"Well, you'll never be hungry again while I have two feet and hands to 'tote' food to you, as Uncle Pompey calls it," I answered with a masterly control of that troublesome lump in my throat that I had discovered for the first time since I began to love Roxanne Byrd.

"I couldn't let you do that—bring me food, Phyllis," said Roxanne gently; and her little head with its raven black, heavy curls again rose to the stately pose of the Byrd great-grandmother.

"I don't see why not," I answered bluntly.

"Taking food and clothes would be charity, and I couldn't do that. I couldn't even let Miss Prissy give Lovelace Peyton any aprons, only I did take some scraps of her pink gingham dress to piece him with—that's why he looks like such a rainbow with his pink on blue. Please don't be mad with me, Phyllis. I don't mind at all doing without grand things to eat, but I can't—can't do without your—your love," and Roxanne hid her head on my shoulder, much to my surprise.

"You'd better have my cookies and roast chicken," I muttered as I shook her back into her own place again.

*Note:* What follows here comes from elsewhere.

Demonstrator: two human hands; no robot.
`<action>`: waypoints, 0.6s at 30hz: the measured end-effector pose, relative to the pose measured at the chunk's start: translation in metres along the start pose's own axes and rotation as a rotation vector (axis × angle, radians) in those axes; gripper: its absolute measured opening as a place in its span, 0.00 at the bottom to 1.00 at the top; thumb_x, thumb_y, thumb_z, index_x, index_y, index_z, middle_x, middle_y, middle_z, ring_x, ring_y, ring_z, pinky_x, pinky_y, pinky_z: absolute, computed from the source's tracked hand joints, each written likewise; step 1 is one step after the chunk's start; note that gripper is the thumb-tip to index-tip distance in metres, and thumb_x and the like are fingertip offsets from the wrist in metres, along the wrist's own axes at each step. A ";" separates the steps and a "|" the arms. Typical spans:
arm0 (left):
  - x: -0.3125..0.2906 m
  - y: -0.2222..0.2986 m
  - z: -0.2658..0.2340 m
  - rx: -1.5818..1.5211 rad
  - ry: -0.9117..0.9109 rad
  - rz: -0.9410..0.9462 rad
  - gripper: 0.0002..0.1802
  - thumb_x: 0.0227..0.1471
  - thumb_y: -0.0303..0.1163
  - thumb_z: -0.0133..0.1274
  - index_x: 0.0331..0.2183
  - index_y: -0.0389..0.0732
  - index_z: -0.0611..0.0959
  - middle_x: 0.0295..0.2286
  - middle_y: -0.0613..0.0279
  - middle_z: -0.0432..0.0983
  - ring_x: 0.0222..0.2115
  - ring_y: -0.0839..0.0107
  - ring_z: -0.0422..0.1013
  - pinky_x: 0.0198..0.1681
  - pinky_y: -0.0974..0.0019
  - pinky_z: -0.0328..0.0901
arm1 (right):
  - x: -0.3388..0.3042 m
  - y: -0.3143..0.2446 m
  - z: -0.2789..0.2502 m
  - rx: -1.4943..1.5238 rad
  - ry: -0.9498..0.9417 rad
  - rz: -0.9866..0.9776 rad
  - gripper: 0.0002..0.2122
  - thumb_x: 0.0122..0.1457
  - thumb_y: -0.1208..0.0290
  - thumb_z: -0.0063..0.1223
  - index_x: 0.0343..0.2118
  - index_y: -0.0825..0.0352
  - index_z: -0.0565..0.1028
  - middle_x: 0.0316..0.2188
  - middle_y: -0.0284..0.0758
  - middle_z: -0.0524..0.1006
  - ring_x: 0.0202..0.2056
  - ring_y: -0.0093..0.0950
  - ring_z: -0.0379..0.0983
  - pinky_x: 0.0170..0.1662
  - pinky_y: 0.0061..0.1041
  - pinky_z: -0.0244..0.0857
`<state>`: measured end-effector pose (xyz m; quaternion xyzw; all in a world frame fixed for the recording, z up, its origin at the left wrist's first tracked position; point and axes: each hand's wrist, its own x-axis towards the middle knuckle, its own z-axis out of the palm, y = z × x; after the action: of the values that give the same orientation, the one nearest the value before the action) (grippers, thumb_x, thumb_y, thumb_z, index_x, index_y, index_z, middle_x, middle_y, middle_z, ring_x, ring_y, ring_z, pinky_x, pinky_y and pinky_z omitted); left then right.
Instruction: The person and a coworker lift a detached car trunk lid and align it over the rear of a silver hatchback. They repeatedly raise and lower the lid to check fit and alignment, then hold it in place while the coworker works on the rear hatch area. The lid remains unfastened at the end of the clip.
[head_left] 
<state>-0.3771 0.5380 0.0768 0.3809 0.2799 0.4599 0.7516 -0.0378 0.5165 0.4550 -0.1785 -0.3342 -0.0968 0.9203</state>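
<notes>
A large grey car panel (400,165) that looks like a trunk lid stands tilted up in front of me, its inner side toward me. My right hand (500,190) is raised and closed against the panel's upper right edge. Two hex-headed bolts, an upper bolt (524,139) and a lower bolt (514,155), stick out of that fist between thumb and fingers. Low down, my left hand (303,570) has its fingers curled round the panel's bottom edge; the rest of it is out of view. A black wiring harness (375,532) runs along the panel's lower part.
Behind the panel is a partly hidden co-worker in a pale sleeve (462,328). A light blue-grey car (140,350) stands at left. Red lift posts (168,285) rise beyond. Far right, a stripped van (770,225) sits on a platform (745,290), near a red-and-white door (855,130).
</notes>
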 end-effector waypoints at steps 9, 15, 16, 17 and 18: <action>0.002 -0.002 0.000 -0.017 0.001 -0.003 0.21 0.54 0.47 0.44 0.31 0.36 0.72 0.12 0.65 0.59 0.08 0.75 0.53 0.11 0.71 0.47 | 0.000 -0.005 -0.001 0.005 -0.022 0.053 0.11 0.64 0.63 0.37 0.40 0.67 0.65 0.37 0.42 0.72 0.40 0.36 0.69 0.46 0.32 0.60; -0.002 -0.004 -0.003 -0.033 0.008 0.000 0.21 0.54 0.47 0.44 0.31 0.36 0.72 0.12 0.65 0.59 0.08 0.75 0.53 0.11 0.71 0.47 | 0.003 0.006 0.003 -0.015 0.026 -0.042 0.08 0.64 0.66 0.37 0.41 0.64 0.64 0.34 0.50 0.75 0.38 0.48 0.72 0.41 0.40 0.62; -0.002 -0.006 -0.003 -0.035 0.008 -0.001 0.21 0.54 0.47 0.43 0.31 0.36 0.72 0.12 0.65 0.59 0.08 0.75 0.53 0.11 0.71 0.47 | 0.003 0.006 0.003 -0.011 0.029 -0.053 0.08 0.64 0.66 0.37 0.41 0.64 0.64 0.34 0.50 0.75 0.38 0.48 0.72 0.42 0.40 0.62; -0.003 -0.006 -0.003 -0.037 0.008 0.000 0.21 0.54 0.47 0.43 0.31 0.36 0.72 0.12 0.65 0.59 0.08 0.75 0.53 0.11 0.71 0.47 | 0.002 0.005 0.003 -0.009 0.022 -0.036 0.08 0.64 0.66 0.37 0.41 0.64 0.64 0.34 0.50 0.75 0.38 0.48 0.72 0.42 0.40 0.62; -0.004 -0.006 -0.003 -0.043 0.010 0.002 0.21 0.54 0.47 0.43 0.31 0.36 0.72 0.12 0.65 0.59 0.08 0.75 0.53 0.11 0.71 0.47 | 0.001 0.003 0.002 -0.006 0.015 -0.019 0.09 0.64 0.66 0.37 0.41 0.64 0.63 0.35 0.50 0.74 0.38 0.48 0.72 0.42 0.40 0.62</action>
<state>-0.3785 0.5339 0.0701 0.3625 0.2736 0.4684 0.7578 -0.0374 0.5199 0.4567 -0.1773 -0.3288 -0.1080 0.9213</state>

"The taste of love lasts longer than any kind of cake," answered Roxanne with a comforted laugh. "And truly, Phyllis, it has been a comfort to tell you all about it. It is hard to have to skimp like I do and it makes a girl nervous to have to keep looking down at her feet to be sure that a toe isn't poking out of the shoe since the last time she looked, also to know that the last inch of hem is let out of her dress and her legs are growing while she sleeps. I can take Douglass's old shirts and make shirt waists for me and aprons of the scraps for Lovey, and lots of things for Lovey out of his old trousers, only he says that he has to wear them himself until he feels ashamed of his appearance whenever he meets anybody; but my own skirts are what seem the last straw, or rather the bricks that I haven't any straw to make. The last one was made out of some dead Somebody Byrd's black cashmere shawl, I don't know whose, but I can't see the next even in the dim future."

"I heard Belle Kirby say that your white linen is the most stylish dress in Byrdville, and I agreed with her," I said, with the emphasis that truth always makes possible. "In fact, you always look different from other people, Roxanne—like—like the town was named for you—as it is."

"Oh, that linen dress is really a wonder, considering," laughed Roxanne with pleased delight. "It is made out of a linen sheet that came off one of my great-grandmother's looms, and I found it in an old trunk. Miss Prissy embroidered it and helped me make it and a suit for Lovey and a shirt for Douglass out of the other one of the pair. Uncle Pompey helps me wash and iron all three of them every Saturday. He has a necktie off of them, too, and Sunday we all go to church 'of a piece', he calls it. Douglass says, when the Emperor of Germany invites the great inventor and his family to come to court to meet the royal family we are all going to wear our parts of the family sheets, if only folded in our pockets like handkerchiefs. Sometimes in the middle of the night, when something goes right in the shop, Douglass comes in and wakes me up. I dress up in a blanket for a court dress, and we wake up Lovey and play our royal visit. Do you blame me for not minding washing and ironing and cooking and toe-poking or dress-shrinking with a brother who is an idol like that?"

"No, Roxanne, I don't blame you. He—er—Mr. Douglass is worth it all," I answered with controlled emotion. I thereupon adopted the word "Idol" to use for him in private between you and me, good Louise. He deserves it. "He is so perfectly grand that I step on my own toes whenever I see from a long way off that I must meet him on the street," I continued. "I turn a corner rather than speak to him. I never intend to. The sight of him makes me so shy that it is agony." I didn't in the least mind confessing such a feeling to Roxanne, because she is the "Idol's"—it looks nice written—sister and will understand.

"And all the time he is afraid that he will have to back up against a fence sometime to hide his patches from you," laughed Roxanne in such merriment that anybody with any sense of pleasant humor would have joined her at the thought of the Idol and me dancing a minuet to keep out of each other's way.